The cleverness of this Seagull is it's constant inversion of who is performing, who is watching and who is preparing for performance. In opening the performance with the abstracted preparation for Kostya's play, being as much the preparation for the actual performance of The Seagull. These roles of performer and spectator blur throughout, notably when three young male audience members are invited on-stage to reset the scene for act three, although acts two and four are entirely cut, and when Trigorin interrogates the audience over their middle-class aversions to travelling on public transport. 
 
Bobo Jelčić's version has real healthy irreverence for the text, which conversely comes to feel like a true respect and caring for the themes and ideas at play in the script.
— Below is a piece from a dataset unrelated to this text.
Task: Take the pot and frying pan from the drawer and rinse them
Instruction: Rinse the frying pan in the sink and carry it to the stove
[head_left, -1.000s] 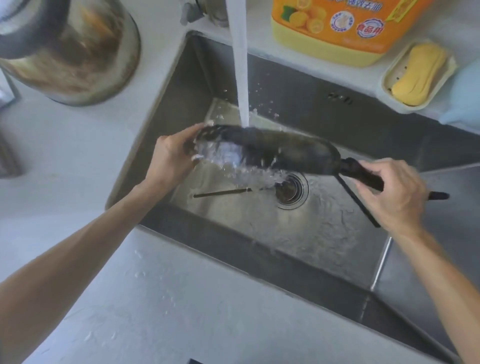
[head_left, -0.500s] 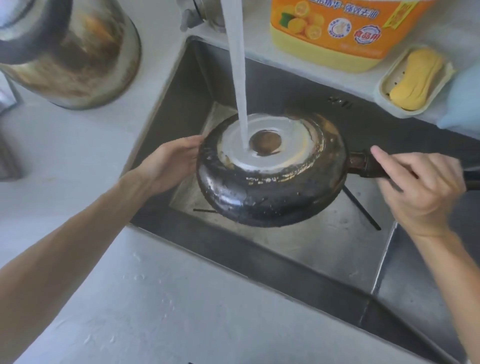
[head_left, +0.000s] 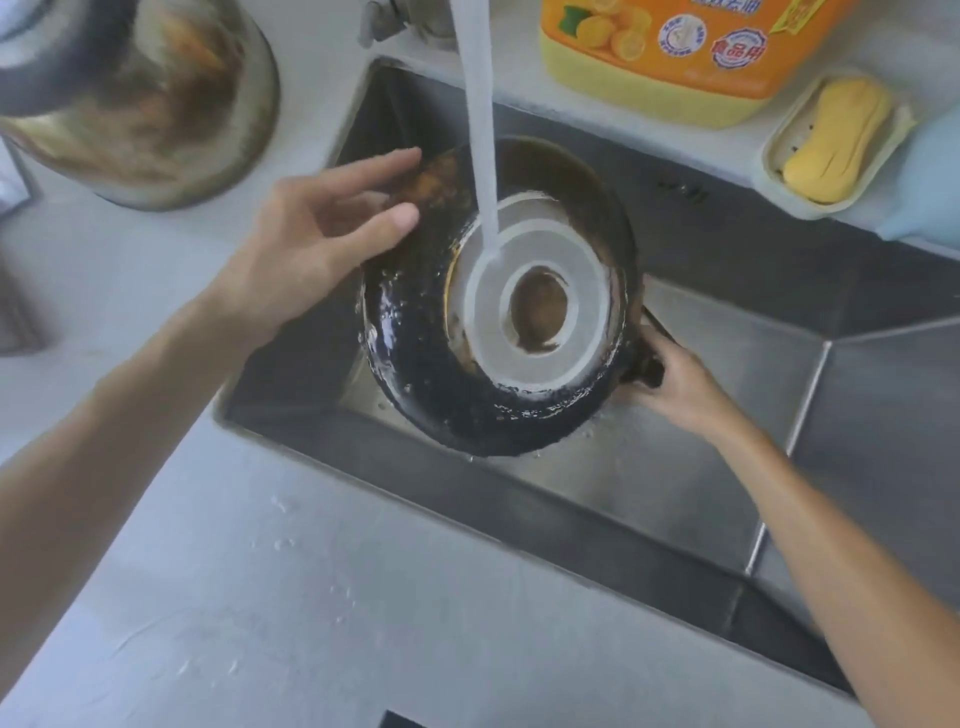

I was reminded of Heiner Muller's comments on his forebear at the Berliner Ensemble, 'to use Brecht without criticising him is to betray him', and for Z/K/M this is their relationship with Chekhov. This is a witty take on a classic. Yes - some of the decisions are bonkers but that adds to the charm of the telling. It felt totally fresh and totally European - where the playwright's apparently sacrosanct text can be treated with a greater disregard. This was director's theatre but a thoroughly engaging spectacle that reenergised a classic in a wholly appropriate way for a modern audience. As the pompous and idealistic Vershinin claims in Three Sisters: 'In two or three hundred years life on Earth will be beautiful, unbearably glorious. Our ancestors will bask in such a glorious life.' Halfway through this transformation we are still as unfulfilled as Masha and Kostya and Z/K/M showed us Chekhov for the contemporary writer he really is. 

The Seagull was at Nottingham Playhouse as part of NEAT14 on Saturday 24 May 2014.